According to Beilock’s letter, SAT/ACT scores can be especially helpful in identifying students from less-resourced backgrounds who would succeed at Dartmouth don’t submit test scores in a test-optional admissions process. According to Beilock, this disadvantages applicants from less-resourced families because Dartmouth admissions considers applicants’ scores in relation to local norms of their high school.

“For example, a 1400 SAT score from an applicant whose high school has an SAT mean of 1000 gives us valuable information about that applicant’s ability to excel in their environment, at Dartmouth, and beyond,” Beilock said in their letter.

Another finding from Dartmouth’s own admissions data analysis found that standardized test scores were an important predictor of a student’s success in Dartmouth’s curriculum, true regardless of a student’s background or family income.

Lisa Gardner, the Dean of the College of Education at Oregon State University, disagrees. According to Gardner, it is nationally known that certain groups of students do not do as well on standardized testing. These groups are largely lower income students, students of color and other marginalized populations.

There are a number of reasons for this. The questions asked on the SAT favor native English speakers and many lower-income students do not have the ability to access prep courses and schools in low-income areas often do not have the funding to provide them – among other reasons.

“There’s ultimately a lot better markers out there,” Gardner said.

Both announcements made by Yale and Dartmouth acknowledge this– there is only so much a test can say about an applicant. Their admissions processes will remain as holistic as possible, taking into account letters of recommendation, personal essays, GPA, and coursework.

Yale announced that they will allow applicants to report Advanced Placement or International Baccalaureate exam scores in lieu of the ACT or SAT, through what they call a “flexible testing policy.”

These tests still have their upsides, though. According to Gardner, they provide an opportunity for some students who shine on tests, or overshadow hard years where they were not doing so well in their courses and GPA is not reflective of the student. “But I think on the whole, those are a few people, when you look at the majority where it is disenfranchising.”

According to Gardner, standardized tests are not ultimately part of an application to gauge a student’s proficiency in English or Math, though– they are there to predict a student’s performance in college. 

“You know, when it comes down to it, what is the best predictor of student performance? It is actually GPA,” Gardner said.

A student’s grade-point-average shows a broader range of data than one test, taken on one day. It is the amalgamation of, in most cases, four years of testing, Gardner said. 

As of 2024, OSU however, is still test-optional.

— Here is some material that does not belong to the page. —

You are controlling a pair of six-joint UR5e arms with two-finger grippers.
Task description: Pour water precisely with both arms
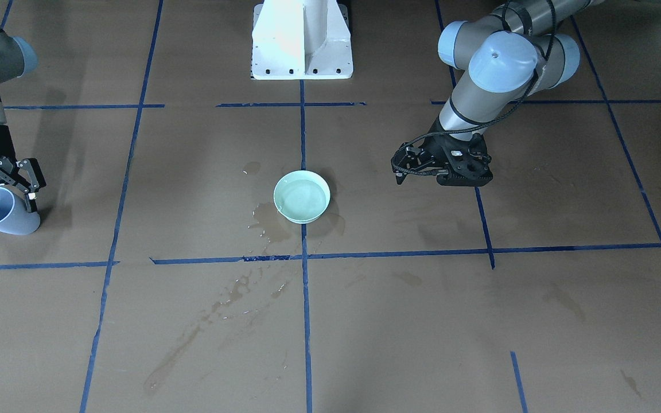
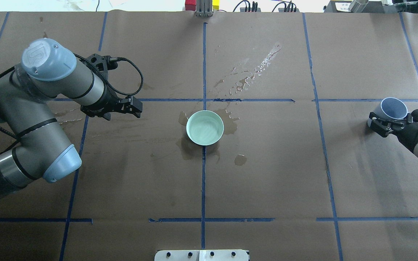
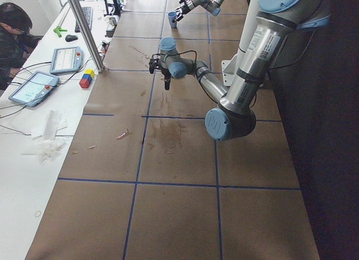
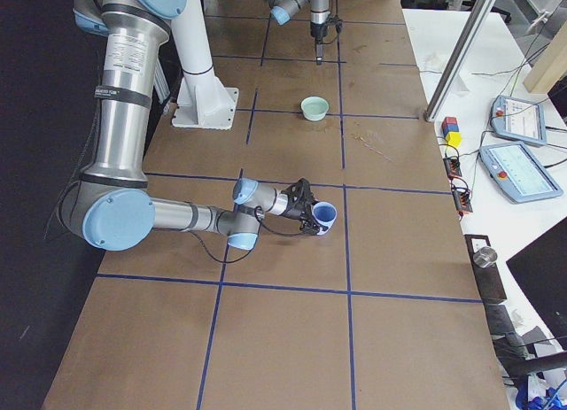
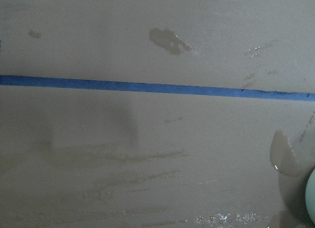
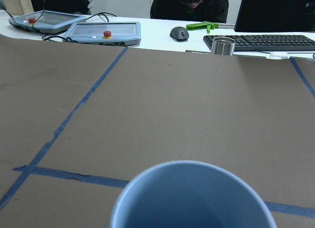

Stating on their Admission Requirements website page that, “Test scores, if you elect to submit them, are never the sole or primary reason for an admissions decision; they are always considered in context and as supplemental information.”

“Unlike Dartmouth and Yale, OSU is a public land-grant university.” Gardner said, “We are taxpayer funded, and our mission is to serve the students of Oregon, whoever those students are, that’s our primary responsibility.”

Dartmouth and Yale are private universities, their funding relies mostly on tuition and endowments, not necessarily taxpayers. 

“That access piece is front and center,” Gardner said, “I will say just as a leader on this campus, it’s [access] in constant conversations with every dean and the provost and the president, where I don’t know if that’s always happening at some of these more elite institutions where there that’s not their primary purpose.”

OSU’s Office of Admissions was not able to comment on if their testing policies will change in the future, but graduating every student that enrolls at OSU remains part of their strategic plan.

“Students vote with their feet,” Gardner said, “If places that are going test optional, or test neutral, are getting more applicants, especially from students who might have been otherwise disenfranchised, that says a lot too. People are paying attention to that.”